Personal information
- Full name: Andrés David Mena Montenegro
- Date of birth: 7 September 2000 (age 25)
- Place of birth: Quito, Ecuador
- Height: 1.86 m (6 ft 1 in)
- Position: Midfielder

Team information
- Current team: Aucas

Youth career
- Independiente del Valle

Senior career*
- Years: Team / Apps / (Gls)
- 2018–2020: Independiente del Valle / 4 / (0)
- 2019–2020: Independiente Juniors / 19 / (1)
- 2021–2023: Rangers / 0 / (0)
- 2021: → Atlético Santo Domingo [es] (loan) / 10 / (2)
- 2022: → El Nacional (loan) / 26 / (1)
- 2023: → 9 de Octubre (loan) / 9 / (0)
- 2024-2025: El Nacional / 6 / (0)
- 2026–: Aucas / 6 / (0)

= Andrés Mena =

Ecuadorian footballer

Andrés David Mena Montenegro (born 7 September 2000) is an Ecuadorian footballer who plays as a midfielder for Aucas in the LigaPro.

==Career==
A product of Independiente del Valle, Mena made his professional debut with them on 1 November 2018 in the top division, and also played for the reserve team, Independiente Juniors, in the second level. He was a member of the squads that won both the 2019 Copa Sudamericana and the 2020 U-20 Copa Libertadores.

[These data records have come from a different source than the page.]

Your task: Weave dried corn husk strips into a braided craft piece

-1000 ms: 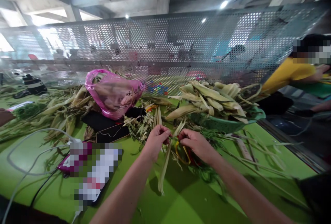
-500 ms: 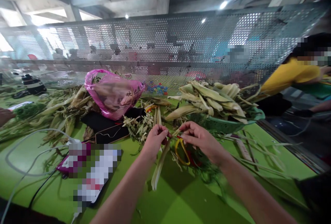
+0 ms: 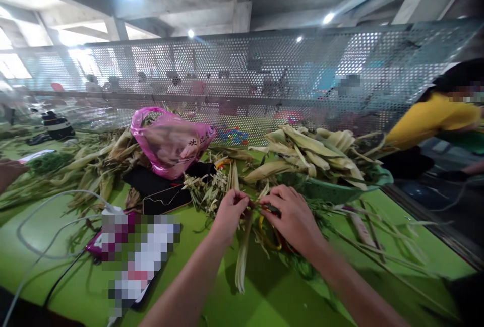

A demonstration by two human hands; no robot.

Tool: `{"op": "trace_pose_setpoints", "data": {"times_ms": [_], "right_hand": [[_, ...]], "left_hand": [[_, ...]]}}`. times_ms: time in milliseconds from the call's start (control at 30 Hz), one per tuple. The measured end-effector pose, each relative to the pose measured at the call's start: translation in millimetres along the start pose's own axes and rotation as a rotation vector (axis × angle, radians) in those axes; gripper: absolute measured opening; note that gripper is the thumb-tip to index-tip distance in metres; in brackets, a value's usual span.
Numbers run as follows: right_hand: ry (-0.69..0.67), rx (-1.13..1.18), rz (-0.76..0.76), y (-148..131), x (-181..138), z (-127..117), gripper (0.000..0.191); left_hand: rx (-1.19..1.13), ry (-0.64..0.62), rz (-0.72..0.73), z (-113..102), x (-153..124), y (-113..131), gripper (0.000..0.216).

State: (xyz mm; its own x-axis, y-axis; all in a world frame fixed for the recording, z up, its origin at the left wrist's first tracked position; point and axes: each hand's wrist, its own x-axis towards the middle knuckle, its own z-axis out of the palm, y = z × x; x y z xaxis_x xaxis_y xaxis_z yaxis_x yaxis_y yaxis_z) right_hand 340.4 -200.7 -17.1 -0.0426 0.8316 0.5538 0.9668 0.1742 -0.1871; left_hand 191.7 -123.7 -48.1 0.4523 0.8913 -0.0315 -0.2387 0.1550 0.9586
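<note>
A bundle of pale corn husk strips [image 3: 243, 259] is pinched in my left hand [image 3: 230, 215], one end hanging toward me and the other pointing away. Close on its right, my right hand [image 3: 297, 218] is closed, its fingertips on a thin husk strip [image 3: 258, 203] between the two hands. Something small and dark [image 3: 273, 209] shows at the right thumb and fingers, too unclear to name. Yellow-handled scissors [image 3: 273, 241] lie partly hidden beneath the right hand, by some tangled green fibre [image 3: 304, 266].
Corn husks [image 3: 310, 148] fill a green basin [image 3: 338, 192] at right. A pink plastic bag [image 3: 172, 143] stands behind cut husk pieces [image 3: 209, 186]. Left are a phone [image 3: 145, 264], a purple power strip [image 3: 109, 239] and cables. A person in a yellow sleeve [image 3: 434, 115] sits at right.
The right hand has turned and closed more over the strip, and the dark thing now shows at its fingers. The whole view has shifted slightly.
</note>
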Motion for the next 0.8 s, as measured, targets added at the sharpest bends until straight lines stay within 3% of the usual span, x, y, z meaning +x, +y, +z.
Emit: {"op": "trace_pose_setpoints", "data": {"times_ms": [300,400,533,800], "right_hand": [[-0.052,0.077,-0.012,-2.4,2.3,-2.8,0.005],[-0.058,0.032,-0.024,-1.6,1.2,-1.3,0.012],[-0.065,-0.022,-0.047,-1.8,-1.1,2.2,0.006],[-0.059,0.14,-0.015,-4.2,1.3,-1.1,0.007]], "left_hand": [[-0.008,-0.01,0.015,-0.2,5.5,-4.3,0.027],[-0.035,0.002,-0.002,-0.5,4.5,-2.2,0.027],[-0.017,-0.007,0.003,-0.8,4.3,-2.7,0.02],[0.13,-0.083,0.054,-3.4,7.1,-8.2,0.013]]}}
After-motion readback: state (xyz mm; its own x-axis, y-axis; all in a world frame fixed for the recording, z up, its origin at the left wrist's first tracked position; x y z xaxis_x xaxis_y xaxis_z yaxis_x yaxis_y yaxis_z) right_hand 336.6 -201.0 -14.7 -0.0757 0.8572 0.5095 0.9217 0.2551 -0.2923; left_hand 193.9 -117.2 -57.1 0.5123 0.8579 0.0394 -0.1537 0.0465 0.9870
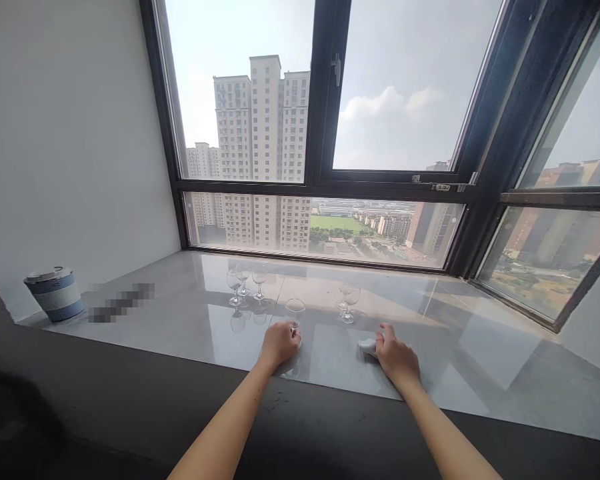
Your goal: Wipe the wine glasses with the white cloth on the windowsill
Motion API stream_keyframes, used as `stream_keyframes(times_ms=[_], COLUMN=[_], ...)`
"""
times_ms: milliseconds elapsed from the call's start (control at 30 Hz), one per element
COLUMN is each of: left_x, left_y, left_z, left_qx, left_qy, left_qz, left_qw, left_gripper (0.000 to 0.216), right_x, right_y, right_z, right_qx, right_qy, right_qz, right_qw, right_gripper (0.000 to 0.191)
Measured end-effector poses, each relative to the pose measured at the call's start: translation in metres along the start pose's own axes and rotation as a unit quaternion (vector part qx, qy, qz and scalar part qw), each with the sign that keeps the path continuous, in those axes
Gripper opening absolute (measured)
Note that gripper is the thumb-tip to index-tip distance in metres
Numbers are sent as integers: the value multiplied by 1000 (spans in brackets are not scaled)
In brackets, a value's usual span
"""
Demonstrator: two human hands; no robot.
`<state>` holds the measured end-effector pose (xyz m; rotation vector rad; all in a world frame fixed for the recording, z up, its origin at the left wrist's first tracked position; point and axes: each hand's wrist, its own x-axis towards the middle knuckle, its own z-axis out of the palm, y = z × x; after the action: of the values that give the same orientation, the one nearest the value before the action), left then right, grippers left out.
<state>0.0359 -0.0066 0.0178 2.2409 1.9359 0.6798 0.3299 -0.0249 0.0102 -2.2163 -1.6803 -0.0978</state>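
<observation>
My left hand (pixel 279 345) is closed around the stem of a small clear wine glass (pixel 295 308), which stands upright near the sill's front edge. The fingers hide part of its stem and foot. To the right, my right hand (pixel 398 357) rests low over the sill, fingers curled on a crumpled white cloth (pixel 368 346). Most of that cloth lies under the hand. Beyond my hands stand more stemmed glasses: a cluster of three with a front glass (pixel 234 281) at the left, and a pair with a nearer glass (pixel 351 295) between my hands.
The glossy grey windowsill (pixel 170 333) reflects the glasses and the light. At its left end, by the white wall (pixel 80 147), stands a blue and white lidded tub (pixel 56 297), with a blurred patch beside it. Dark-framed windows (pixel 325 187) border the back and right side.
</observation>
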Motion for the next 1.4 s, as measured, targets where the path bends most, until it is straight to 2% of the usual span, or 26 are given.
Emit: stream_keyframes(times_ms=[467, 867, 1167, 1400], left_x=[0, -1, -1, 0], left_y=[-2, 0, 2, -2], left_z=[1, -2, -4, -1], left_qx=[-2, -2, -4, -3], left_qy=[-16, -6, -20, -10], left_qz=[-2, 6, -15, 5], left_qw=[1000, 1000, 1000, 1000], left_gripper=[28, 26, 28, 28], right_x=[0, 0, 0, -1], right_y=[0, 0, -1, 1], right_z=[0, 0, 0, 2], right_qx=[-1, -2, -18, -14], right_qy=[2, -3, 8, 19], right_qz=[0, 0, -3, -14], right_qw=[1000, 1000, 1000, 1000], right_gripper=[43, 43, 42, 42])
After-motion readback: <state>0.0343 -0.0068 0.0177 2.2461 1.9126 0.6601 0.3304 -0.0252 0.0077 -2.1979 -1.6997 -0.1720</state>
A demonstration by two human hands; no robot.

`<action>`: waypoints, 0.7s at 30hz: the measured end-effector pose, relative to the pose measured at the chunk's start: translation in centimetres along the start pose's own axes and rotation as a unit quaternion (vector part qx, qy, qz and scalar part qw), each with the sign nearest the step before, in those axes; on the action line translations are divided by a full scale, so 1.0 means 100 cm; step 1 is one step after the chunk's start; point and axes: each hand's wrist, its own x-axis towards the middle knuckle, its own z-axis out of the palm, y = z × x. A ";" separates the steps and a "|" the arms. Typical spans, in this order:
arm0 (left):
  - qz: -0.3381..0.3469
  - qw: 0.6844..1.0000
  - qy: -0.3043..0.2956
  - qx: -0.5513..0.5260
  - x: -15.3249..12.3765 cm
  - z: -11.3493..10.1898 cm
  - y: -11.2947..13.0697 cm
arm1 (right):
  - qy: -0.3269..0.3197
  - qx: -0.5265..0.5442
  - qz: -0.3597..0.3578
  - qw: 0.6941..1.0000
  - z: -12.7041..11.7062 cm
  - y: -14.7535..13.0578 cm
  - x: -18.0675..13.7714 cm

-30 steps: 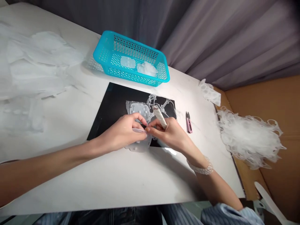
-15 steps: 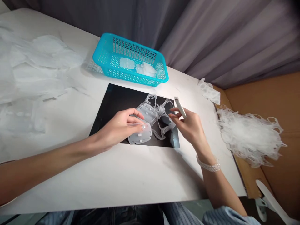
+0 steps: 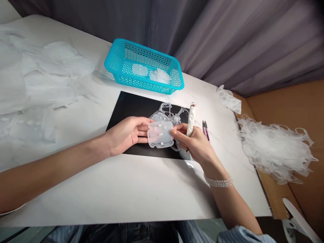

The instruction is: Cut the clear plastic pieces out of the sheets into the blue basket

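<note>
A translucent, rounded-square moulded sheet (image 3: pixel 160 135) with small white studs is held up over the black mat (image 3: pixel 131 104). My left hand (image 3: pixel 130 135) supports its left edge, fingers stretched out and partly seen through it. At the right edge, my right hand (image 3: pixel 196 141) pinches it between thumb and finger. That same hand also keeps a slim tool with a white-wrapped handle (image 3: pixel 191 118), its lower end hidden. Behind lies another studded sheet (image 3: pixel 159 117) with curly clear trimmings (image 3: pixel 174 118) on the mat.
A blue perforated basket (image 3: pixel 144 86) with several translucent pieces stands at the back. Small thread snips (image 3: pixel 206 130) lie right of my hand. Curly clear scraps (image 3: pixel 275 148) are heaped at the table's right edge. Large translucent sheets (image 3: pixel 45 71) spread across the left.
The studded sheet has been raised from the mat, and my right hand has moved left onto its edge. The wrapped tool is more upright. Snips now show beside my right hand.
</note>
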 end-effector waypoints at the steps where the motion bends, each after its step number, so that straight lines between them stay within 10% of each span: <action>1: -0.014 1.000 -0.009 -0.003 0.001 -0.001 0.000 | 0.006 0.017 0.005 1.000 0.000 0.001 0.000; 21: -0.044 0.998 -0.016 0.041 0.001 -0.001 -0.004 | 0.003 0.026 0.039 0.999 0.009 0.000 -0.003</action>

In 2021, Mena moved to Chile and signed with Rangers de Talca. In the second half of the same year, he returned to Ecuador, on loan to Atlético Santo Domingo.

In 2022, Mena switched to El Nacional, with whom he won the Ecuadorian Serie B. The next year, he went on to 9 de Octubre.

In January 2024, Mena rejoined El Nacional in the Ecuadorian top division. He made an appearance at the 2024 Copa Libertadores in the 0–1 loss against Sportivo Trinidense on 29 February.